▶ **TASK REQUIREMENTS**
Where does the word "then" show up in the data? Please find each such line and copy it.

______________________________

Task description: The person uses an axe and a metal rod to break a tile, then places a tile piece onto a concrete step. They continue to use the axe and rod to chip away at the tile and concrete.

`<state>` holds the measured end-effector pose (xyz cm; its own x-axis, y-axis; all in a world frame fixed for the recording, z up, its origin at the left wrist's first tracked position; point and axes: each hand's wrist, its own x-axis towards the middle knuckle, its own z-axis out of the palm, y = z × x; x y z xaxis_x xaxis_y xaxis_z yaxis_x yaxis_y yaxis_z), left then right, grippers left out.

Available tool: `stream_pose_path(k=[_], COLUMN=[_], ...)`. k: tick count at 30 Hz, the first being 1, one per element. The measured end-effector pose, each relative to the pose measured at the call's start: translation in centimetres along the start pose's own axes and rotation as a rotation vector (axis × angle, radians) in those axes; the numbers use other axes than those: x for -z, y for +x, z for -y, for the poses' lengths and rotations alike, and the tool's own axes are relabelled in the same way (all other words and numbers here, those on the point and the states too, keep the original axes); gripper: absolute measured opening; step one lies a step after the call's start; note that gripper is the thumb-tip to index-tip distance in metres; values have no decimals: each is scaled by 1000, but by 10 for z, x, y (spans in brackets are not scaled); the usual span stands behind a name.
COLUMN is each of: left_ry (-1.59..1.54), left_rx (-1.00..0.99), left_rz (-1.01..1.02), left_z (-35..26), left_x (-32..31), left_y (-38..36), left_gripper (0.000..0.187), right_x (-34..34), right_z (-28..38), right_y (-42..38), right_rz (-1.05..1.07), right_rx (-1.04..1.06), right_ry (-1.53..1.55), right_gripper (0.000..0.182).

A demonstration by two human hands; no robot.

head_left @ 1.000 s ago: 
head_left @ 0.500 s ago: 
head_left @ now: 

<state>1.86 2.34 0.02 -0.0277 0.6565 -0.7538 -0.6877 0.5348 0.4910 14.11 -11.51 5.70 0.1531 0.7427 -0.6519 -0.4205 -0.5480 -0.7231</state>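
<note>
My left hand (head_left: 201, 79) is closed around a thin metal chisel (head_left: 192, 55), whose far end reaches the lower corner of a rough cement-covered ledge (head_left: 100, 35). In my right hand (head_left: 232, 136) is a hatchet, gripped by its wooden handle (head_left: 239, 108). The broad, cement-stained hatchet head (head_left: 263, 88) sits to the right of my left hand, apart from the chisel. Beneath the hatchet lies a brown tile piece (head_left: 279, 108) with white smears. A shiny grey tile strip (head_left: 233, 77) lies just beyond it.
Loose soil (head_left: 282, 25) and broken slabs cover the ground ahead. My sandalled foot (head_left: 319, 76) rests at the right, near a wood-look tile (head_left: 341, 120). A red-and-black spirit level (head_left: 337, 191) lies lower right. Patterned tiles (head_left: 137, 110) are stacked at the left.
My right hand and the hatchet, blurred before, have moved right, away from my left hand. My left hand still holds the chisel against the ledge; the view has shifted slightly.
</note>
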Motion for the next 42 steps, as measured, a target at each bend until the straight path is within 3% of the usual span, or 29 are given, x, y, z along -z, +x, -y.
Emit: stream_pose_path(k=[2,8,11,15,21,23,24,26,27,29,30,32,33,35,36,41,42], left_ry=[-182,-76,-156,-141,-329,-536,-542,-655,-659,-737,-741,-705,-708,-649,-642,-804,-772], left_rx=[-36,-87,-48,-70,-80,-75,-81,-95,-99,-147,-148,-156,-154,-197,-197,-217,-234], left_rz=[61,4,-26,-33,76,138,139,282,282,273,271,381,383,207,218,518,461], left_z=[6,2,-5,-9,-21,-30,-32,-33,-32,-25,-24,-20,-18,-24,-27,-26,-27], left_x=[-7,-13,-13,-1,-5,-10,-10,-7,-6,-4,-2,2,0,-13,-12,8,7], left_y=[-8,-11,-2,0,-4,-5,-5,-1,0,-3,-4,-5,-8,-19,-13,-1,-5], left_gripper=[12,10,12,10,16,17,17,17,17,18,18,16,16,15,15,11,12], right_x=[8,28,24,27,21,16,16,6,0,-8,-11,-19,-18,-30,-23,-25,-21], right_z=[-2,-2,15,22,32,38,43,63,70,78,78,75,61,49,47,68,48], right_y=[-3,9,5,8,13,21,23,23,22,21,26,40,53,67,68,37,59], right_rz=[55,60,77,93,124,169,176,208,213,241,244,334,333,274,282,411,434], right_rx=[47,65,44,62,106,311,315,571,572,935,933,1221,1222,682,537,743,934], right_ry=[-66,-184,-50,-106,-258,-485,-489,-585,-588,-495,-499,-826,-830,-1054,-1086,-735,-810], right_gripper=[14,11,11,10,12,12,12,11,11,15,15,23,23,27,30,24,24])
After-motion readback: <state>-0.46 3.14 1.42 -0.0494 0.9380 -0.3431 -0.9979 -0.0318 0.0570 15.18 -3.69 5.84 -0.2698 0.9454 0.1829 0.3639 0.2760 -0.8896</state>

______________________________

▶ **TASK OUTPUT**
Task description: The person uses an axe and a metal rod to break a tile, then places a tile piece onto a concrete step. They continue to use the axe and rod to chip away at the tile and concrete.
`<state>` holds the measured end-effector pose (xyz cm; its own x-axis, y-axis; all in a world frame fixed for the recording, z up, its origin at the left wrist's first tracked position; point and axes: each hand's wrist, its own x-axis towards the middle knuckle, its own z-axis out of the palm, y = z × x; x y z xaxis_x xaxis_y xaxis_z yaxis_x yaxis_y yaxis_z), left then right, grippers left out.

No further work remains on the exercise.